On the evening of 22 May 1985, 18-year-old Winnifred Teo Suan Lie (张碹丽 Zhāng Xuànlì), then a student of Catholic Junior College, went out for a evening jog as usual, but she never came back. The next morning, Teo's naked body was later found lying in the undergrowth off Old Holland Road, Singapore. She has several stab wounds on her body and was sexually assaulted prior to her death. Autopsy reports showed that Teo was being restrained and she put up a fierce struggle against her killer(s) before her death from excessive blood loss.

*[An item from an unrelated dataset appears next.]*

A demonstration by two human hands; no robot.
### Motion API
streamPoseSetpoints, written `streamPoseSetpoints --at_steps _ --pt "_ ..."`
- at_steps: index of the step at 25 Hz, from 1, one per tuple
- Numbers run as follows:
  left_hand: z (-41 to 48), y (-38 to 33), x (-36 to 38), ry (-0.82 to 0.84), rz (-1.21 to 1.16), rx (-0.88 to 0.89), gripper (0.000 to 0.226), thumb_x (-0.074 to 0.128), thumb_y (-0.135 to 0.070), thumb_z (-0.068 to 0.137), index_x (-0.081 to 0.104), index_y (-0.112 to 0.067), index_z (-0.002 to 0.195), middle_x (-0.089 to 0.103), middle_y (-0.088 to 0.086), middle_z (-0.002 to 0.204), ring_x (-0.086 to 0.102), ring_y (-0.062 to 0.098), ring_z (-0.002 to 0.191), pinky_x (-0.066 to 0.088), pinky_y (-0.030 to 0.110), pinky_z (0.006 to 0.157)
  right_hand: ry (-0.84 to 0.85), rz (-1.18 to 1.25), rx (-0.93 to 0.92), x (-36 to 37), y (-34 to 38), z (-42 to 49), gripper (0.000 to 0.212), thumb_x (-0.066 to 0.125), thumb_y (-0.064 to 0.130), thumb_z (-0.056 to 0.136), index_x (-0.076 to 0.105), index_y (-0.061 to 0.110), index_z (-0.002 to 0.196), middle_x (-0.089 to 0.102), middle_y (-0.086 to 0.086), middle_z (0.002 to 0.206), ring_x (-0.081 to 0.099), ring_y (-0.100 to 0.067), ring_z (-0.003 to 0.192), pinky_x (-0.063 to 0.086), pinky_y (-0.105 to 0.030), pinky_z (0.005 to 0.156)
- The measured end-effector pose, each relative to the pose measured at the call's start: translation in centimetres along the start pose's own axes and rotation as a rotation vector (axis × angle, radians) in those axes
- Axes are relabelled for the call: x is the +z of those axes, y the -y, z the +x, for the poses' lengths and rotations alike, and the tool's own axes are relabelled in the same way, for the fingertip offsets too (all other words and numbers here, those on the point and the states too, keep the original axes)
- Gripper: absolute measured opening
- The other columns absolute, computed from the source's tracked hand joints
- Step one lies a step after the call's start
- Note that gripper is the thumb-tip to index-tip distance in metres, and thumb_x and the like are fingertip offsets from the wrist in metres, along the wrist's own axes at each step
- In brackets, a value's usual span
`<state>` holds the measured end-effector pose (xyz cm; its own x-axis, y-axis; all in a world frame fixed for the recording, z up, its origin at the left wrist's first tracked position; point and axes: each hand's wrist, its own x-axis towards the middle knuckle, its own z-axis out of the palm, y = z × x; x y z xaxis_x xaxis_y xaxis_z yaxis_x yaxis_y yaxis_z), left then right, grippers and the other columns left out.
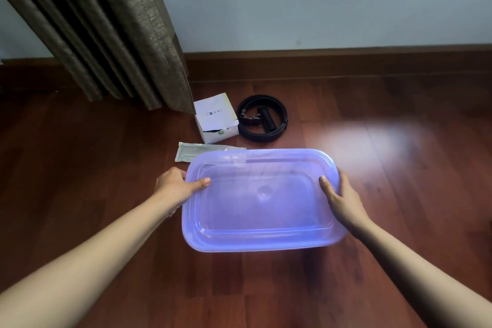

The brutality of Teo's rape and murder brought great shock across the whole of Singapore back in 1985. Although the police extensively investigated the case, the killer(s) were never caught till today. The case of Teo's murder went on to become one of Singapore's notable unsolved murder cases.

Background and case

Life of Winnifred Teo
Born in 1967, Winnifred Teo Suan Lie was the second of three children, and she has both an elder sister and younger brother. She was a final-year pre-university student of Catholic Junior College. Her father Teo Joo Kim was a company director of a timber firm. At the time Teo was murdered, her sister Martina Teo Suan Siew (aged 20 in 1985) was studying overseas in Australia and her younger brother, Gerald Teo (aged 16 in 1985), was studying in St Joseph's Institution. Teo was also said to have attended the St Ignatius Church in King's Road regularly. Due to her waist long hair with tanned skin, Teo was mistook as a Eurasian when she was actually an ethnic Chinese Singaporean.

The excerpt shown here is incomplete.